━━━━━ RECORDS SUPPLIED

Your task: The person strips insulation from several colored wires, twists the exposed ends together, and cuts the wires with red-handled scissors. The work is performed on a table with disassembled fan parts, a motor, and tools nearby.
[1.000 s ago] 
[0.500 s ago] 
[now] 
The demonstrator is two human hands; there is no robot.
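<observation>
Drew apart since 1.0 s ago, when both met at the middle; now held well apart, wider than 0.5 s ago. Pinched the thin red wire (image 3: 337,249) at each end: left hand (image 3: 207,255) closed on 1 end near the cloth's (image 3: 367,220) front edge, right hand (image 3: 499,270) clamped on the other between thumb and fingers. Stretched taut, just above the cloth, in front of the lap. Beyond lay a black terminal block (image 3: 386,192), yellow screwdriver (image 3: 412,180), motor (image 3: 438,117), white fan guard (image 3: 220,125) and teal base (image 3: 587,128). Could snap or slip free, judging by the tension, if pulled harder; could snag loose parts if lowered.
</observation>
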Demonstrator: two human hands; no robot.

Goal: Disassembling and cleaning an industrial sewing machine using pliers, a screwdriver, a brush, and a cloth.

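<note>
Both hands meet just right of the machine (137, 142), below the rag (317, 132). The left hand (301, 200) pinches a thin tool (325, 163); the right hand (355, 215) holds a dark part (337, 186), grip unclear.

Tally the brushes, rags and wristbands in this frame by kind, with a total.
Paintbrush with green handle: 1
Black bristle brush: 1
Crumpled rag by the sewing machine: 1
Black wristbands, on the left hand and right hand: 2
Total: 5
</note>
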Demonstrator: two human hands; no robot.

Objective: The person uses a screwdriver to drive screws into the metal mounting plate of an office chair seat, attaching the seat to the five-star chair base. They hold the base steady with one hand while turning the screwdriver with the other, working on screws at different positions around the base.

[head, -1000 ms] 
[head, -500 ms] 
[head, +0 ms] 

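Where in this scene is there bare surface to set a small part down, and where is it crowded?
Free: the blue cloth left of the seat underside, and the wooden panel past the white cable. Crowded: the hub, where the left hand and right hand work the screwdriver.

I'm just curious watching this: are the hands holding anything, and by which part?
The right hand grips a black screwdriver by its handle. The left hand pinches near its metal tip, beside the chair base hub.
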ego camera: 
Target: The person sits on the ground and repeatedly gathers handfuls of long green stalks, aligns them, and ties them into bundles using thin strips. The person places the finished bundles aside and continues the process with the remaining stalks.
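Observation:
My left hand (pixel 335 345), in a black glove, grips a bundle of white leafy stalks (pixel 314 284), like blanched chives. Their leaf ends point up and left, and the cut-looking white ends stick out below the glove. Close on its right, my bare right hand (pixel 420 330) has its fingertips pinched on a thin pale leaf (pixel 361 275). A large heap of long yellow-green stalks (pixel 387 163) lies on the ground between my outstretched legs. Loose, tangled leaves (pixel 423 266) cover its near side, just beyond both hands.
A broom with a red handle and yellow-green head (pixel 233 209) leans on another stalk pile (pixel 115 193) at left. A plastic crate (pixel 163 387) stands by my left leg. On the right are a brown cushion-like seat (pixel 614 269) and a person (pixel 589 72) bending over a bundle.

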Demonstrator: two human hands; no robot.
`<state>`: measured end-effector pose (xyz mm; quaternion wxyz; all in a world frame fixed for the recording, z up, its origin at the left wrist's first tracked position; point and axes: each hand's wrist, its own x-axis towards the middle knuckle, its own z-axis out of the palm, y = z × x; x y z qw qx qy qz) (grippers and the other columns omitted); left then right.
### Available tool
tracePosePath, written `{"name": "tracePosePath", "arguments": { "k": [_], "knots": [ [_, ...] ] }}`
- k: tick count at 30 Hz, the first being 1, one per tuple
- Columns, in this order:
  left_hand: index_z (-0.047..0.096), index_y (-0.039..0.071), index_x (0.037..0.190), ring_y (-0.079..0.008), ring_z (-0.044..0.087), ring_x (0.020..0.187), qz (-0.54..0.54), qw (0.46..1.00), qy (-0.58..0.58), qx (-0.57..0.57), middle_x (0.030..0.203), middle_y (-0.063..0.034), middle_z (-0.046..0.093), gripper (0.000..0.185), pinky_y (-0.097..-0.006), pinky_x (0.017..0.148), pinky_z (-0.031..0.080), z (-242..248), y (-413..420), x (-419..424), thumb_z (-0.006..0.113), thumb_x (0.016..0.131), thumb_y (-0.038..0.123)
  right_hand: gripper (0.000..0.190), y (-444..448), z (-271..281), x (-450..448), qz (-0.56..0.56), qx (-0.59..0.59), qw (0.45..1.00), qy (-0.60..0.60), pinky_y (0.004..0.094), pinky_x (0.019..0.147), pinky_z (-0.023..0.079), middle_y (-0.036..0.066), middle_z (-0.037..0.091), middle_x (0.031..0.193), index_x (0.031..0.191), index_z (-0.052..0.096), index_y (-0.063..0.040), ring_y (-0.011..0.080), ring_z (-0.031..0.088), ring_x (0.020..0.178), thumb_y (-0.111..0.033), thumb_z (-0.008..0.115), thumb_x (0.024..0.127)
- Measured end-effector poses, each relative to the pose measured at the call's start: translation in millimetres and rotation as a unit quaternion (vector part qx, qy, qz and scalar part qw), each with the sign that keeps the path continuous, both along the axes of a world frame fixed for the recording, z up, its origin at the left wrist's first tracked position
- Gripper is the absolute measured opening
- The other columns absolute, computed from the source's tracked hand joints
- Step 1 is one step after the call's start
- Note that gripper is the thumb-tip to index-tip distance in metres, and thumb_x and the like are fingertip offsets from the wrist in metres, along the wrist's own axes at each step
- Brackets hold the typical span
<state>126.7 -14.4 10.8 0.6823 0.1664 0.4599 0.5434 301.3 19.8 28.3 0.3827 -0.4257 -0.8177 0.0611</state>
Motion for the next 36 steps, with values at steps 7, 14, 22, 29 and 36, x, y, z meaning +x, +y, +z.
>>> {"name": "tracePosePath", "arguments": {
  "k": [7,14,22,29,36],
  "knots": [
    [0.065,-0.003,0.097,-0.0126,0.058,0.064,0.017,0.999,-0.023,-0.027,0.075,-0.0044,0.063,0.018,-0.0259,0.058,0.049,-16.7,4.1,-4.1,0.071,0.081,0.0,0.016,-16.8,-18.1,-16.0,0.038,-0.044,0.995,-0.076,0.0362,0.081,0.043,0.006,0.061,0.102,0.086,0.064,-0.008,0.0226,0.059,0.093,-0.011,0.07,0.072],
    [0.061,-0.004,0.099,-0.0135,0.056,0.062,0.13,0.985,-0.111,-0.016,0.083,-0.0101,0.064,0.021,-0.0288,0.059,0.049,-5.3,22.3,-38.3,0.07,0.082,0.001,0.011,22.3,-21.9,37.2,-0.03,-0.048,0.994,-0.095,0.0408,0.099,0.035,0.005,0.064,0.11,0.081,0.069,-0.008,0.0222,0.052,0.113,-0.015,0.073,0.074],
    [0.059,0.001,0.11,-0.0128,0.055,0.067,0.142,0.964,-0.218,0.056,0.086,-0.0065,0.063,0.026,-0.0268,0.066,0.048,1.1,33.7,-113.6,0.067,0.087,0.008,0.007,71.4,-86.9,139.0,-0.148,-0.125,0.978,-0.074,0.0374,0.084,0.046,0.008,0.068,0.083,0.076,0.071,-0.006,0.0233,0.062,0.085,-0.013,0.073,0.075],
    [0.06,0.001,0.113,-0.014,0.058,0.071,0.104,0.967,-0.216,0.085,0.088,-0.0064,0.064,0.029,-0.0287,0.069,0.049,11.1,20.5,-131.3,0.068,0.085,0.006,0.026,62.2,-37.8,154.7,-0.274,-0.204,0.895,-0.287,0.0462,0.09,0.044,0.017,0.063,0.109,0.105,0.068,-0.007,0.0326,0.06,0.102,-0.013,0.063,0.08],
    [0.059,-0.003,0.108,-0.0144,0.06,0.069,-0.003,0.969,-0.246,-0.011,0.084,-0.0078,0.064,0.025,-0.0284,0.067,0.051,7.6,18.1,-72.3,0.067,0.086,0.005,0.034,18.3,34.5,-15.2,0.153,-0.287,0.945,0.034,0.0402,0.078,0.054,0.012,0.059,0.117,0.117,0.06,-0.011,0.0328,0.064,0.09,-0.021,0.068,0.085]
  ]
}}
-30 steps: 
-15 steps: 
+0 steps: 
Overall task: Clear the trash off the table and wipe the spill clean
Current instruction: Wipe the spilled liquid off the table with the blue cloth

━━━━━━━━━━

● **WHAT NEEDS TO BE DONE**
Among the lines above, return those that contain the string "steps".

● **EXERCISE RESPONSE**
Motion for the next 36 steps, with values at steps 7, 14, 22, 29 and 36, x, y, z meaning +x, +y, +z.
-30 steps: 
-15 steps: 
+0 steps: 

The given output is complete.